A consequence of government efforts to raise the standards of the health care system in the former East Germany and the impact of the added number of inhabitants [TABULAR DATA FOR TABLE 1 OMITTED] receiving welfare benefits (both East German citizens and German-origin immigrants from other parts of Eastern Europe) has been an increase of about 11% in health and welfare spending in 1992/1993.
By 1993, total costs at $267 billion were more than 14% of gross domestic product (GDP), but it should be remembered that this included $72 billion on generous rehabilitation and "cure" facilities in spa-type hospitals and convalescent centers. The future for these facilities is uncertain, since they are among the sectors targeted for cuts by the federal government.

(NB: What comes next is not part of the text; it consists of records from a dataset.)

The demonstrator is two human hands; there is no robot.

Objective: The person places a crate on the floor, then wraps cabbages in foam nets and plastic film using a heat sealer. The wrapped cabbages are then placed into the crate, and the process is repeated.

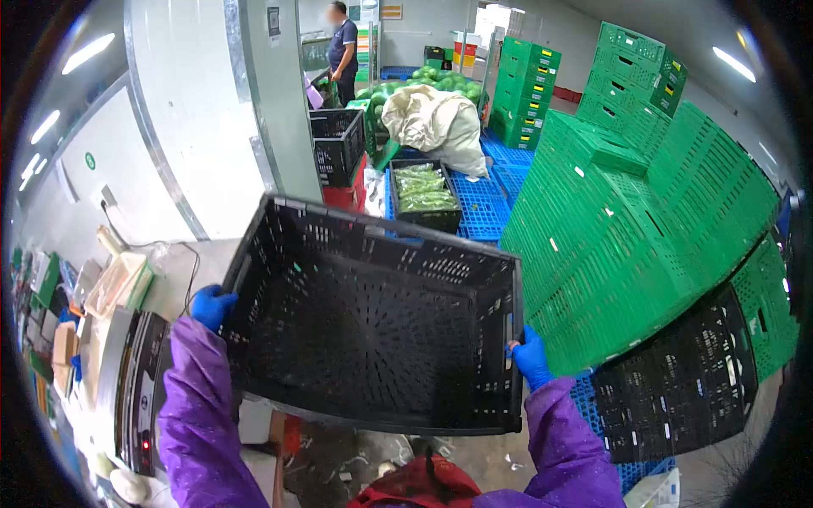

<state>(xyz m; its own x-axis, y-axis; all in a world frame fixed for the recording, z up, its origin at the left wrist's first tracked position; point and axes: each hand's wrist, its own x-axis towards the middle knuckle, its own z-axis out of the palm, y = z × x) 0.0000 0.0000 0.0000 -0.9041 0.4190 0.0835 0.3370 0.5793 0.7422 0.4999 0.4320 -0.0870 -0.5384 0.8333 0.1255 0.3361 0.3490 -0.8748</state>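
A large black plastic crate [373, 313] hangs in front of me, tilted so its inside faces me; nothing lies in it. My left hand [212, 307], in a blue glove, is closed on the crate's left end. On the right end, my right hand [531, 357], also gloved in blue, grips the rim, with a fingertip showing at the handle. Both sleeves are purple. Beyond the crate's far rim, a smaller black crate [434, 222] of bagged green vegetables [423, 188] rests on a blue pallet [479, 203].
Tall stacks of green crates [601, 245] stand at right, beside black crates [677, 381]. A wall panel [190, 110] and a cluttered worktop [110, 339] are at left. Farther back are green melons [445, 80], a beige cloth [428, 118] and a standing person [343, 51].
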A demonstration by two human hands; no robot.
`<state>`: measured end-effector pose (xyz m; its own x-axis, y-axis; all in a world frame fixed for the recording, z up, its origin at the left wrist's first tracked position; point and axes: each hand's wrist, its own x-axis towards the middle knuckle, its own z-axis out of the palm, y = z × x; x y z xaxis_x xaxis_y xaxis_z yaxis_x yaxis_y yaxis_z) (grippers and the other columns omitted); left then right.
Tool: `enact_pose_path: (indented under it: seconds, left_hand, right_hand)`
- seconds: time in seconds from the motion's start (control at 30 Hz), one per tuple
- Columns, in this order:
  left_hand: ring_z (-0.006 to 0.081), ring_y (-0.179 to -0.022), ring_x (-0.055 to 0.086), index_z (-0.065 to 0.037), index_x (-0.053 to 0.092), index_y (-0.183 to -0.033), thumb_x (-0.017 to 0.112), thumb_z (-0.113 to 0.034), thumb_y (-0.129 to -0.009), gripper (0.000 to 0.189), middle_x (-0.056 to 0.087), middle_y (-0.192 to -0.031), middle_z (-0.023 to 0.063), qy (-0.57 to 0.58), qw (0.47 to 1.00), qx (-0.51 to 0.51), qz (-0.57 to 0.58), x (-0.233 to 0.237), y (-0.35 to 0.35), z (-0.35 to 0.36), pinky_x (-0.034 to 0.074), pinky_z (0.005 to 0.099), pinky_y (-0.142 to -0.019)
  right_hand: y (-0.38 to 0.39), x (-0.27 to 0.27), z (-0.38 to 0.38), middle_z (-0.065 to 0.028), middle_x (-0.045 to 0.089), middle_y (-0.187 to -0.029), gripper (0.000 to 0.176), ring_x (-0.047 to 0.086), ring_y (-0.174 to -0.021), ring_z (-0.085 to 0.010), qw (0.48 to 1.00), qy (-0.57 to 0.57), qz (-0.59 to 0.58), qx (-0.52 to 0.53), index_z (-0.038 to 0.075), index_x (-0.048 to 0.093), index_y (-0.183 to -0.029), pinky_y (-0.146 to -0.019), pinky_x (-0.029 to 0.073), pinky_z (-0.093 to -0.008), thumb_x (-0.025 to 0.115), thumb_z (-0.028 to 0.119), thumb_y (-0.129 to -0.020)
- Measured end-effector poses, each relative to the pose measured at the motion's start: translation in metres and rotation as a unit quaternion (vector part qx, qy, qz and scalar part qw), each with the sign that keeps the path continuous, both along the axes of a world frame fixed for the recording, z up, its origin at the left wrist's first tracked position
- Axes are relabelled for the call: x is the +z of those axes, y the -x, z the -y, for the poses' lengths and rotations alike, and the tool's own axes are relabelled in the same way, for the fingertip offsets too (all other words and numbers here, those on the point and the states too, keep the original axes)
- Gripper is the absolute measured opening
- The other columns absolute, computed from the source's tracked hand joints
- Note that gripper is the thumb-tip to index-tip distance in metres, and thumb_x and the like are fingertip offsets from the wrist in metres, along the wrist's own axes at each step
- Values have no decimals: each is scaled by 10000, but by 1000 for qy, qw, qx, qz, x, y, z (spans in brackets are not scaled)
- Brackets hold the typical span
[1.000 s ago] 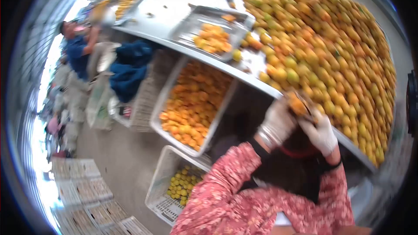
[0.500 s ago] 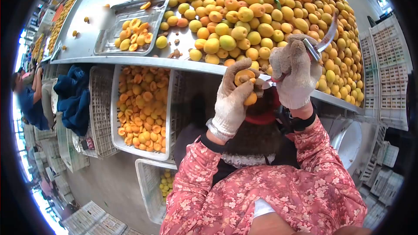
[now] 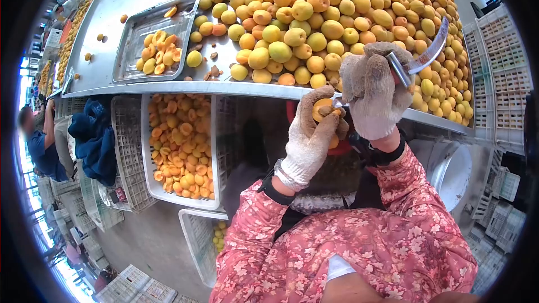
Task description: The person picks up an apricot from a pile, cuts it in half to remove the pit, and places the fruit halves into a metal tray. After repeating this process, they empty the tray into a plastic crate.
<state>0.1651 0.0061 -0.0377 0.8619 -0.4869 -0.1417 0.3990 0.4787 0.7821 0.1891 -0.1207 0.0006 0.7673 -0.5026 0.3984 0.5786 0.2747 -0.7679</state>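
My left hand (image 3: pixel 310 134), in a worn white glove, holds a halved apricot (image 3: pixel 323 109) just below the metal table's front edge (image 3: pixel 185 88). My right hand (image 3: pixel 375 92), also gloved, grips a metal knife (image 3: pixel 428 56) whose handle end sticks up to the right; its blade end meets the fruit. Both hands are close together, touching at the fruit. Behind them a big heap of yellow-orange apricots (image 3: pixel 320 17) covers the table.
A metal tray (image 3: pixel 135 31) with apricot halves sits on the table at left. Below the table edge a white crate (image 3: pixel 147 151) holds many halves; another crate (image 3: pixel 196 241) lies lower. A blue cloth (image 3: pixel 92 134) hangs left. Another person (image 3: pixel 39 146) stands far left. Stacked crates (image 3: pixel 508 73) stand right.
The view swung from the left side back over the table. My hands dropped slightly below the table edge, still working knife against the apricot.
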Motion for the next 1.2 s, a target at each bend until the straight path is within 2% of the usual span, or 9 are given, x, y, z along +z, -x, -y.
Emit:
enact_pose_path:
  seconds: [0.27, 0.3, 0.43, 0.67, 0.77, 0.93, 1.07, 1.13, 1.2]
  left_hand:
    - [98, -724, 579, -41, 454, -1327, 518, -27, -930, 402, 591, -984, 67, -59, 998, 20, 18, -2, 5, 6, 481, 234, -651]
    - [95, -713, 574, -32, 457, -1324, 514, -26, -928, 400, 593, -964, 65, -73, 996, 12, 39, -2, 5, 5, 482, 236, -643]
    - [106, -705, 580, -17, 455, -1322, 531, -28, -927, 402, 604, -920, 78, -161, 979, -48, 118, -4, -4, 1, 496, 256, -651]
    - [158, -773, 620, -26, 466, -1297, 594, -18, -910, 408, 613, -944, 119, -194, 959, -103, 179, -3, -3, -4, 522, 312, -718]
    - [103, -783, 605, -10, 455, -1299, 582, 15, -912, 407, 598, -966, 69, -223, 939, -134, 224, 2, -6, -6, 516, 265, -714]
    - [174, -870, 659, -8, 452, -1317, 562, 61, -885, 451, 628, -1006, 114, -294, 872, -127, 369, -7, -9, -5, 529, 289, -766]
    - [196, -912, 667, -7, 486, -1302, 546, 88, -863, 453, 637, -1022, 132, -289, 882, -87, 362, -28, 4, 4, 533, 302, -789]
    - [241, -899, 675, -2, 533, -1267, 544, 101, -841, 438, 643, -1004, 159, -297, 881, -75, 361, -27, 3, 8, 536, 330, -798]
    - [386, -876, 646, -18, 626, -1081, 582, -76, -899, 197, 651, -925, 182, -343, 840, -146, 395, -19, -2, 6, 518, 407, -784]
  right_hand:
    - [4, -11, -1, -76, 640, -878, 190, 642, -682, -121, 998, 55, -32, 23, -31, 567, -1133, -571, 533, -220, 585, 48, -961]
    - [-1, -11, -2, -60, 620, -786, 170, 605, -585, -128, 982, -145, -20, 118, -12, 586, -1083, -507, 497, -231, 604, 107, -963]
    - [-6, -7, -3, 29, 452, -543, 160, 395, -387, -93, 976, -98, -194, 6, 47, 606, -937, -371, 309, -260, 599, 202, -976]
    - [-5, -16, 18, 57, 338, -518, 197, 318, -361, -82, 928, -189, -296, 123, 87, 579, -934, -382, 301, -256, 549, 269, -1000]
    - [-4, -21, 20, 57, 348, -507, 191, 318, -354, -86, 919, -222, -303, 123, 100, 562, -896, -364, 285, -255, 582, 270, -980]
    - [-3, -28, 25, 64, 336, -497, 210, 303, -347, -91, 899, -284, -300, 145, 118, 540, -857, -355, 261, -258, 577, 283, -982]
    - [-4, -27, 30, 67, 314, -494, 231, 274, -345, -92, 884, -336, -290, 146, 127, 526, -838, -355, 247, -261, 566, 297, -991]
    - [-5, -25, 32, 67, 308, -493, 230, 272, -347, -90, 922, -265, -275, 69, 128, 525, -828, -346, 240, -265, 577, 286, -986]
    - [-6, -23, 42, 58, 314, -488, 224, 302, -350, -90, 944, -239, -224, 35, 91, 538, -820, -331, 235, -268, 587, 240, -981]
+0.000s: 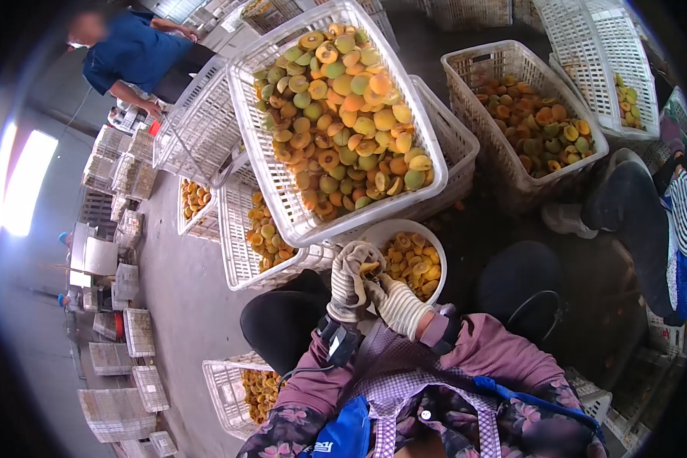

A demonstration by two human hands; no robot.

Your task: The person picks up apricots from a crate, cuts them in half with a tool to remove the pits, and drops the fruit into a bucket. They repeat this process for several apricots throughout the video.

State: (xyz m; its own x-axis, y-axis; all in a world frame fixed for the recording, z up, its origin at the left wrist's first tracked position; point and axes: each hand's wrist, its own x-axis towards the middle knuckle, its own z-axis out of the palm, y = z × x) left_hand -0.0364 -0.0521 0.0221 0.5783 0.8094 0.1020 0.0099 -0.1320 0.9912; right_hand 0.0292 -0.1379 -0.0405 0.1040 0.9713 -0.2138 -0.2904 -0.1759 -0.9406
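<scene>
My left hand, in a white knitted glove, is closed around a yellow apricot piece. Close against it is my right hand, in a striped glove, with its fingers closed at the fruit; what they grip is hidden. Just beyond both hands stands a white bucket holding yellow apricot pieces. Past the bucket, a large white plastic crate is tilted toward me. It is heaped with halved apricots, orange, yellow and green.
Another apricot crate stands at the right, near a seated person's leg. More fruit crates stand on the left, one by my side. A person in blue stands at upper left. Stacked crates line the floor.
</scene>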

An essential part of German federal government's plans to lower employers' non-wage costs (pension and health care costs, accident insurance, etc.) from the pre sent average 40.8% of salaries to below 40% by the year 2000 is to legislate for cuts in health care spending. The government's third-stage health care reforms were rejected by the Bundesrat (upper house) in September last year, and as a result the German government has repackaged its proposals into three separate bills in such a way that the Bundesrat approval is no longer required, and the bills can be passed using the government's majority in the Bundestag (lower house). Even then, however, the Bundesrat will be able to delay the new bills.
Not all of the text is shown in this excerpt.